Thursday, February 09, 2006

The Times of Our Lives ....

Sunset at Cabbage BeachWhen Sorrows come they come not single spies, but in battalions. (Shakespeare's Hamlet)

There are many problems when there is bread on the table; when there is no bread on the table there is only one problem (Chinese proverb)

I have learned to be content whatever the circumstances (Phil 4:11)

So I got passed over for a promotion at work. But I guess I should be happy that I still have a job. If the powers that be have their way, the career I have invested nearly 30 years in could be on the verge of fizzling out. What then?

I have spent the last 16 years working for the U.S. Government in Washington. And this week, the President announced in his fiscal 2007 budget that he would actually increase the money to my agency. The only problem is, the people who run my agency want to spend it on more expensive television programming while eliminating English language radio programming from the Voice of America except for three things: the Website, English to Africa, and Special English, which uses a word list to help teach people English.

So what do the powers want to spend the money on? Television, which is much more expensive to produce than radio, and is broadcast to Iran and Afghanistan, where God only knows who sees it.

The whole idea is that the television programs - and other so-called public diplomacy efforts - will persuade the Iranians not to try to build a nuclear weapon or will help win the "hearts and minds" of the people who could be potential terrorists.

But they want to get the money to do that by cutting off the English radio programming at a time when the Chinese government and Al Jazeera are expanding English programming. Al Jazeera even hired an Iraq war vet, a former Marine no less, to work in its Washington bureau.

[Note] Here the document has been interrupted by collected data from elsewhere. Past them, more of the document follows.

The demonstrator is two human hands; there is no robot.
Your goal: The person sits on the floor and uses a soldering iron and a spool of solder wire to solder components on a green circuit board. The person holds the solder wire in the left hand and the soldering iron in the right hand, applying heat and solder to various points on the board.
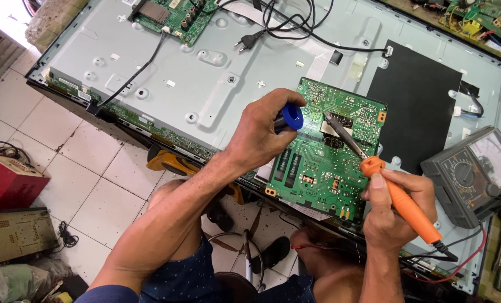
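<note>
Our right hand (399,210) keeps its grip clamped on the orange soldering iron (401,200), tip resting on the green circuit board (323,163). Our left hand (262,132) has its grip closed around a blue-capped tool (291,116) above the same board, which lies on the grey metal back panel (166,73). A multimeter (475,171) sits just right.

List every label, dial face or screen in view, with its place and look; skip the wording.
Analogue meter: right edge, on the panel; dark grey case, pale dial face, round selector knob.
White sticker: left edge of the grey metal panel back; small rectangle.
No lit screen shows.
</note>
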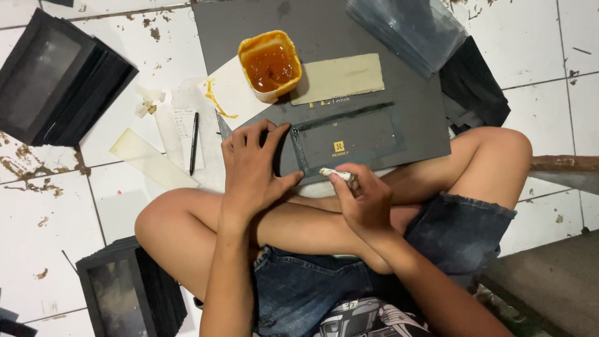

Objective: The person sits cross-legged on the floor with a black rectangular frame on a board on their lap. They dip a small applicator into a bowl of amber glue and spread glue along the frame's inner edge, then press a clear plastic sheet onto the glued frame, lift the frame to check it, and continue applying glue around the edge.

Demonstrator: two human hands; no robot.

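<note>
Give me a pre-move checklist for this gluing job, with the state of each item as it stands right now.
1. Left hand pins the dark card piece flat on the grey board: ok.
2. Right hand pinches the small white applicator at the piece's lower edge: ok.
3. Applicator carries glue: cannot tell, the tip is too small to read.
4. Glue tub stands upright on the board, open and holding amber glue: ok.
5. Wet line runs all round the piece's window edge: cannot tell; sheen shows on the left and top sides only.
6. Paper under the tub is clean: not ok, a yellow glue smear marks it.
</note>
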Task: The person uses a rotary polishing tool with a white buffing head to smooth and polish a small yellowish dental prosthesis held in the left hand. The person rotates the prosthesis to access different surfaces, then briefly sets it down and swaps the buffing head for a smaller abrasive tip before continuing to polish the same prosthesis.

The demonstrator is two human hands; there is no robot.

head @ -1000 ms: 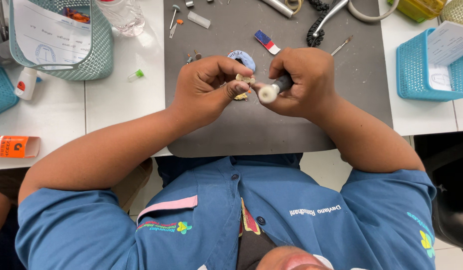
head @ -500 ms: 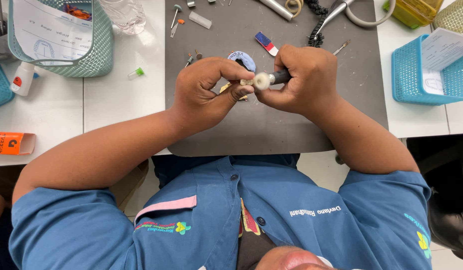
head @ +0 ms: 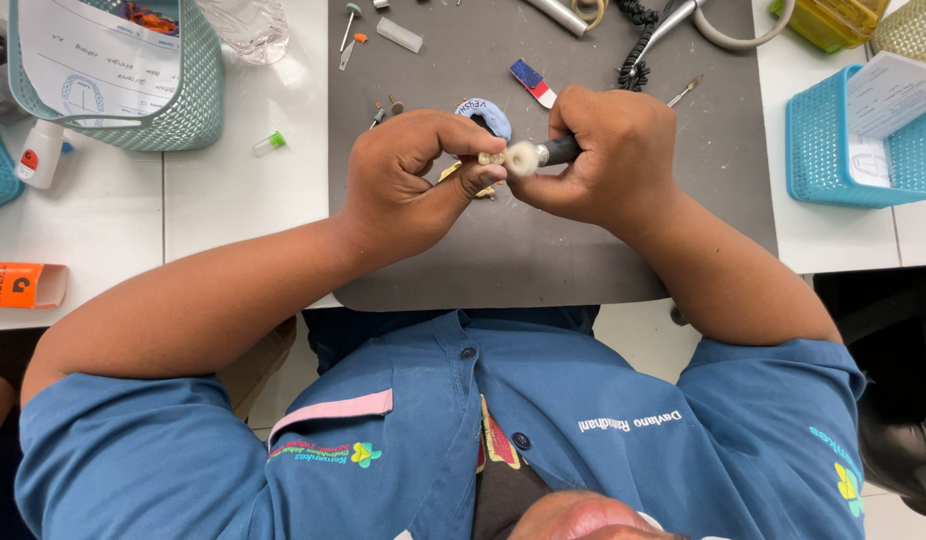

And the Bushistas say that this is all part of its "War on Terror." Huh?

Understand, I have been on radio since I was 16. I started in a little 1,000 watt station in North Carolina and the opportunities to cover news and sports worldwide that VOA offered have been irreplaceable. But I always kept the listeners in the back of my mind when I produced something. To me it was "Theatre of the Mind" and I remember one of my journalism professors exhorting us to "take me there" when we wrote. I considered it a privilege.

During my time at VOA I have covered the Olympics, the Super Bowl, the World Series, the NCAA Final Four, the World Track and Field Championships, the World Basketball championships, former President Ronald Reagan's Funeral, the 9-11 remembrance ceremony at the Pentagon, and the Supreme Court battle over the 2000 elections. It has been a true gift and I have gotten to see and go places that I never dreamed of going when I was growing up. I have always wanted to give my listeners not only information, but emotion, feeling.

But now - if things do not change - that door will be inexorably shut. Not only to me, but to those who listen to VOA for information.

I remember Martin and Gracia Burnham, missionaries who were captured by Islamic militants in the Philippines several years ago. Martin eventually died in a rescue attempt, but Gracia survived.

And when she was released she said that one thing their captors allowed them was to listen to VOA. And she said "We listened to the news, and we listened to the sports, and it was such an encouraging connection to home." And a small, hand-held short-wave radio was able to give them encouragement. Who knows, they might even have listened to one of my sportscasts or one of my reports while they were captives thousands of miles from home. But now, any new missionaries - or anyone else - who is captured or far from home will have only silence to listen to.

There has been a palpable pall over the VOA newsroom since the news was announced. Everybody is trying to keep a brave face, but there seems to be a fatalistic resignation that the cuts will come, no matter what.

Everybody seems to be in fear of their job, because if they can cut English programming -- English, the heart language of the United States, the language of commerce, the international language of airline pilots, the language that people will stop you on the streets of Beijing to practice -- then what's to stop them from cutting the rest of the employees out of the building?

To be fair, English is not the only division that faces the ax. Croatian, Turkish, Greek and a few others are on the chopping block too. For now, it does not directly affect me, but it has the potential to hurt - and toss out - people with whom I have worked and respect.

I have thought of writing my Congressman, but I don't think that would do much good. Four hundred-50 people from VOA sent a petition to Congress last year to ask it to look into the way the Broadcasting Board of Governors was handling VOA. I even wrote to my Congressman and two senators about the situation. I got a letter back from one of them, no response from the other, and a fund raising letter from the third.

So I am not sure that Congress gives a damn. But the American people should. It's their tax money that's being spent and it's their language that will be cut off come October 1st, 2006.